[Plan E2 Phase 1] Task 2b — helper refactor + cat 2 (partial) by boldfield · Pull Request #159 · boldfield/sigil

boldfield · 2026-05-11T21:29:49Z

Draft — pushed early so you can see helper refactor + early category 2 coverage. Category 2 has residual work (record/variant field destructuring loads); category 3 not yet started.

What's in this PR so far

Commit 1 — Helper refactor (41ea95b): All 62 alloc sites in codegen.rs now funnel through lower_alloc_call. The only declare_value_needs_stack_map in codegen.rs is inside the helper itself. Closes reviewer's structural concern from PR #156 re-review #2 ("makes the next 23-site miss impossible to commit").

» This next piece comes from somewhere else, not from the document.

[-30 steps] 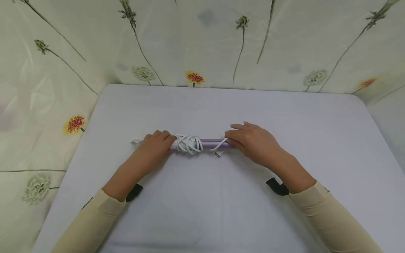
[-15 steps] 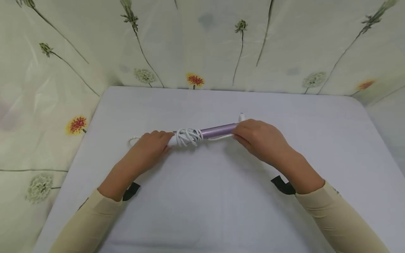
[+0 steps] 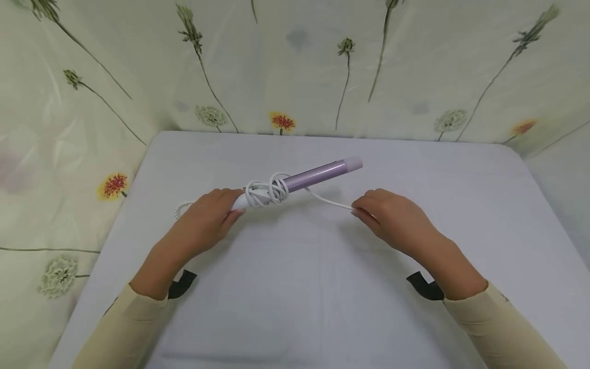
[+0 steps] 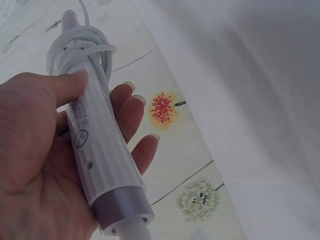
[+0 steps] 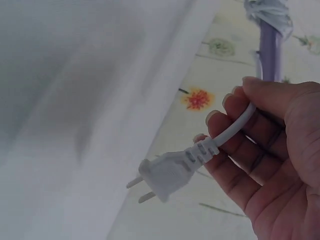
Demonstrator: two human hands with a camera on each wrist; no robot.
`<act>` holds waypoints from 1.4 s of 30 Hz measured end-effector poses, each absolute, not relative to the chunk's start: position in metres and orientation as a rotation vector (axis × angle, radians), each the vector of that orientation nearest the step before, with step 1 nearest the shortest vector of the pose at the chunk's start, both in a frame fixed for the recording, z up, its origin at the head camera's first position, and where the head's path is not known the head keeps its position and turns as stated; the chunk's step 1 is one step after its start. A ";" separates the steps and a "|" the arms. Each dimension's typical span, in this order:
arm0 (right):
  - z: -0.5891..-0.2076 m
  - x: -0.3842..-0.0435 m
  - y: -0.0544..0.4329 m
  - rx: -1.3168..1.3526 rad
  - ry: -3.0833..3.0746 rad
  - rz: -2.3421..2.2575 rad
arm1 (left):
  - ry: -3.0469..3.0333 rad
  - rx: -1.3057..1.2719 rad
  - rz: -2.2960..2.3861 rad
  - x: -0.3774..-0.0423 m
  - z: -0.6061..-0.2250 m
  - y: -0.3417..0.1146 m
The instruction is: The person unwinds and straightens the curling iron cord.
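Head: left hand (image 3: 205, 218) grips a lilac-white wand (image 3: 318, 176), right hand (image 3: 398, 220) pinches its cord (image 3: 278, 189).

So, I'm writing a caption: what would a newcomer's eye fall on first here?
A purple and white curling iron, held in the left grip over the middle of the white table. Then its white cord, looped round it and running to the right grip, where the two-pronged plug sticks out in the right wrist view. Beyond the table, the flowered backdrop.
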State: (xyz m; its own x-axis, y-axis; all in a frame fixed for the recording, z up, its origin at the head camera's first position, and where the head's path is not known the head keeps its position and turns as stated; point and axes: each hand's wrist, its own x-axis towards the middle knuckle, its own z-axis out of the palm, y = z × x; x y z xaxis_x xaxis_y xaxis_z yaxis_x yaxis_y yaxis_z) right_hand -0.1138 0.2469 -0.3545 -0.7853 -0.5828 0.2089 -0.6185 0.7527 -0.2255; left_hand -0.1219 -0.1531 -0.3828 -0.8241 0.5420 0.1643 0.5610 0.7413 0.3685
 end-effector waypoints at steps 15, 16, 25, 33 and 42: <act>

Net –354 LOC.

Commit 2 — Category 2 partial (2051acb): Heap-pointer load flagging via type-aware classification.

New helper is_heap_pointer_ty(ty: &Ty) -> bool — single source of truth for "is this Sigil type a GC-traced heap pointer?" Centralised near cranelift_ty_of_ty. Key distinction: on 64-bit hosts, Int and heap pointers have the same Cranelift width (i64), but Int is a raw scalar and must NOT be flagged — over-flagging would crash Phase 2's precise marker on the raw i64.
lower_closure_env_load now flags every Char / String / Closure / User slot at load time, keyed on EnvSlotKind. Single change covers every closure-capture read.
24 named heap-pointer loads flagged via a multi-line regex sweep over named-by-purpose loads (ra_closure*, ra_fired*, return_arm_closure_v, caller_k_closure, k_closure*, post_arm_k_closure*). Companion ra_fn / k_fn loads (function pointers, NOT GC refs) correctly left unflagged.
sigil_ref_deref result flagged when T is heap-bearing (uses existing lookup_call_callee_ty infrastructure).

What's NOT covered yet

Category 2 residual — record/variant field destructuring loads. Sigil has no direct FieldAccess expression; record/variant field reads happen via match-arm destructuring, scattered across multiple match-lowering sites. Each load there needs the field's Sigil type threaded through — non-trivial refactor.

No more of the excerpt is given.